TASK DESCRIPTION: Copy nothing before the line that contains "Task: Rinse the"; from there, transcribe each line exactly through the end of the material, omitting pictures.
/---
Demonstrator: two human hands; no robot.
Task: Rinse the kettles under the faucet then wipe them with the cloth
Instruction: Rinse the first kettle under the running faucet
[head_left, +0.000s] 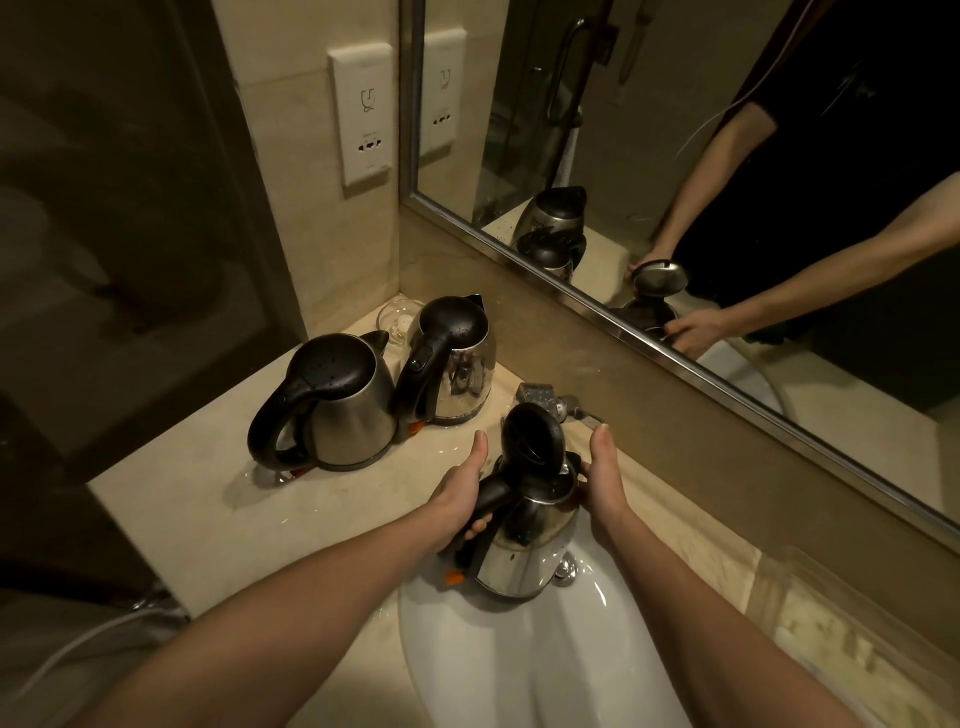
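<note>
A steel kettle (524, 545) with a black handle and its lid flipped open hangs over the white sink (519, 665). My left hand (462, 493) grips its handle, thumb raised. My right hand (602, 478) holds the kettle's far side near the spout. The faucet (550, 402) stands just behind the raised lid; whether water runs I cannot tell. Two more steel kettles rest on the counter at the left: one (332, 405) nearer me, the other (452, 358) behind it, both lids down and speckled with drops. No cloth is in view.
The beige stone counter (218, 499) is wet around the kettles. A clear glass (397, 322) stands in the back corner. A framed mirror (675, 208) runs along the back wall; a wall socket plate (363, 114) sits left of it. The counter's left edge drops off.
</note>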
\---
EXERCISE OUTPUT:
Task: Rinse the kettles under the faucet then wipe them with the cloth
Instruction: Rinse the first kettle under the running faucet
[head_left, +0.000s] 
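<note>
A steel kettle (524, 545) with a black handle and its lid flipped open hangs over the white sink (519, 665). My left hand (462, 493) grips its handle, thumb raised. My right hand (602, 478) holds the kettle's far side near the spout. The faucet (550, 402) stands just behind the raised lid; whether water runs I cannot tell. Two more steel kettles rest on the counter at the left: one (332, 405) nearer me, the other (452, 358) behind it, both lids down and speckled with drops. No cloth is in view.
The beige stone counter (218, 499) is wet around the kettles. A clear glass (397, 322) stands in the back corner. A framed mirror (675, 208) runs along the back wall; a wall socket plate (363, 114) sits left of it. The counter's left edge drops off.
</note>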

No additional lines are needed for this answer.